城市街头的售卖,有点像从前村镇上的露水集,来得快,去得也快。
那是早市上,卖菜的、卖水果的、卖炸糕的、卖布头的……仿佛从天而降,齐集集、密扎扎、一窝蜂似地聚在了街头。你喧我嚷、他卖你买,来来往往、拥拥挤挤,像一出精心导演的舞台剧。若是谁拿笔画下来,就是一卷当代市井风情录了。但是突然一阵骚动,像鸭群里投入了一块石头。买卖的人你争我夺、收钱交货,迅速地交易完毕——因为,城管来啦。
人们四散而去,顷刻间走光。只剩下清洁工老头弓腰清理地上扔的杂物垃圾,还有在楼下笼子里喂养了一两只母鸡下蛋给孙子孙女吃的老太太在捡拾菜帮菜叶。城管踱步打量两眼,看看无事,钻进执法车也走了。
相比于这些早市上的小商小贩,卖玉石珠宝瓷器陶瓶的则从容得多。他们远道而来,在街头“安营扎寨”,不呆个十天半月的不撤摊。
最惹眼的是新疆的和田玉,小的如卵如豆,大的如磨盘如小山,有的串缀成项链、手链,有的还是璞石一块,天然未凿。它们的主人是新疆小伙或大叔,偶尔晶莹的玉石后面站着的是新疆大婶,戴一顶缝制精细精美的角帽,罩一件蜡染的深色竖条纹花裙衫,身体健硕,高头大马,从上到下,也浑然如一块雕工略显粗粝的玉石,天生天成。他们西北风味的口音让那些玉石倍增价值,果然是一件稀世宝贝!倘若是一个石家庄人在介绍那些深山大河里开采来的玉石,我想,那也许是人工伪造出来的,在以假乱真。倒是那些景德镇烧制的瓶瓶罐罐不用辨真伪,它们一律是新活,只需看做工的粗细就是了。
景德镇距石家庄千里迢迢,他们来的时候一路风尘,走的时候像大军撤退,木箱、草席、毛毡、绳索、碎瓷器……一地凌乱,收拾不清。有一家在贱卖,操着南方水乡口音的男子登高而站,手里举一只蓝叶红花梅瓶,叫嚷道:六十!六十!六十你拿走!然后又自己降价:五十!五十!五十你拿走!有人赶过来围观起哄,最后四十块钱成交,一个银须皓发精神矍铄的老叟乐呵呵把瓶抱在怀里走了,像抱了个美人。不日,那些买卖售家都搬光走净了。

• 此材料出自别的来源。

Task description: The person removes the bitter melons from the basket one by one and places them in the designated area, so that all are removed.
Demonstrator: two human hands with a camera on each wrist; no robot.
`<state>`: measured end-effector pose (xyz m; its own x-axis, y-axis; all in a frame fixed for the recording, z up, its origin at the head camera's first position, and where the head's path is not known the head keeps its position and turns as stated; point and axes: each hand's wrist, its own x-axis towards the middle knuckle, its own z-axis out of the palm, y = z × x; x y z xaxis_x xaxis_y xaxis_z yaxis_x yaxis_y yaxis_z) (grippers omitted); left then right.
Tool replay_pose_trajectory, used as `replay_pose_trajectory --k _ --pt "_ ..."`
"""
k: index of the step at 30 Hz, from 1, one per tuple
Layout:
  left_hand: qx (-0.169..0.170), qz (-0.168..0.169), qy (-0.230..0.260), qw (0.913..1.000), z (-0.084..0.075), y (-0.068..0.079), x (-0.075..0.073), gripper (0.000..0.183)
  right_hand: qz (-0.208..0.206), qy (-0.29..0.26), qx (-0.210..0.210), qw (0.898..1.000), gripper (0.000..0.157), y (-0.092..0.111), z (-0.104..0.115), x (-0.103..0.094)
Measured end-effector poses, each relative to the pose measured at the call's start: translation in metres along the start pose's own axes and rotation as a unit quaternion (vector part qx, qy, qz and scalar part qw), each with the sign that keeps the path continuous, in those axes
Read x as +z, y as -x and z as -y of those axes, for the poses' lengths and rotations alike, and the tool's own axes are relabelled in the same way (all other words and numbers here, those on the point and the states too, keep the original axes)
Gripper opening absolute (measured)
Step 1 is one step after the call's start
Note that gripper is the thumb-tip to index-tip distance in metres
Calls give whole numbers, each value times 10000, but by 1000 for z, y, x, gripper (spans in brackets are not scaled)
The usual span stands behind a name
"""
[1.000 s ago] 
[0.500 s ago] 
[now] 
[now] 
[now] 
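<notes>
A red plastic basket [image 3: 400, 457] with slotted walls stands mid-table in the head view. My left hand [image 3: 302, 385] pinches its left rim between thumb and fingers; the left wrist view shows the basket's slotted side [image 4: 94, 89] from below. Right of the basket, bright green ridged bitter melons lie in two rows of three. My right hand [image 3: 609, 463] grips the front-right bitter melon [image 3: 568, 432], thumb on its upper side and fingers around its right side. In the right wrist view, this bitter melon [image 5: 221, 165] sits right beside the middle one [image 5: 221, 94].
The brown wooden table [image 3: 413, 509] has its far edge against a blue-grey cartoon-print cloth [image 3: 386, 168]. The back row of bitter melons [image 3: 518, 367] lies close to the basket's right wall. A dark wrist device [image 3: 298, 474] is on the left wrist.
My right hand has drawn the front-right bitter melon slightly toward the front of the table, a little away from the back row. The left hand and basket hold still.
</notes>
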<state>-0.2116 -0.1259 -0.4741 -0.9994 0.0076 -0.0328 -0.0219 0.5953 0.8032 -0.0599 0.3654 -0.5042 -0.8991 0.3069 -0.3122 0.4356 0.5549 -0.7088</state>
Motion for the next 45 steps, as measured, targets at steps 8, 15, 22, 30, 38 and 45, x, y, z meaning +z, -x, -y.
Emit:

城市的街道像一条条河流,尽管河流奔腾不息,河岸上却是平静的。有时候大街上人潮涌动,街旁路边倒是无比安静,站那望一望、歇一会,或径直蹲下看一阵风景,都不错。但那个地方也许早被乞丐、售电话卡的、看相的、点痣祛斑的占了,在某个路段、某一天,还不期然遇上一个农民工。农民工蹲坐着,极力地收缩身子,既像是惹人看见,又像是避人看见。他的脚下小心翼翼打开一张揉皱了的报纸,报纸上放着的,是一件绿锈斑驳、沾泥带土的古铜器,是菩萨、弥勒佛像,是香炉或瑞兽。你好奇,凑过去看。问:这是哪个年代的?他答:不知道,老家盖房时挖到的。又问:多少钱?他答:三四百块钱就行。这个我遇见过好几回,都是拿起又放下,然后恋恋不舍地走开。有一次是在东二环的天桥上,青铜麒麟像旁还放着一只玉碗,莹润光洁,像盛着一碗冰雪,格外干净。好像也不贵,直后悔没买。后来虽多次留意,却再未遇上过。想来那也是四月天飞起鹅毛大雪的事,可遇不可求。只是不知那物件的真假。
不过,常在街头走,上回当是难免的。那是媳妇怀孕的时候,买核桃吃。有一天下班,在裕华路石头门那一段,有个山里人模样、三十来岁的青年推着一个后座上绑着两个大筐的自行车在卖核桃。多少钱一斤?自家树上收的,便宜,六块五一斤。心里一琢磨,这在市场上得十四五块钱一斤。于是买了五斤,三十块钱。回家给媳妇吃,哐啷一锤子砸下去,核桃没砸开,地板砖给砸碎了!媳妇说,人家就专门骗你这样傻的,这是山核桃,野生的,跟铁石一样硬,落地上都没人捡……
直到现在,我家窗台上还放着两把街头买来的山核桃,孩子常欢喜地拿一两个当球玩。孩子今年五岁了,看来,我还是有先见的,五年前就知道那些核桃早晚会派上用场。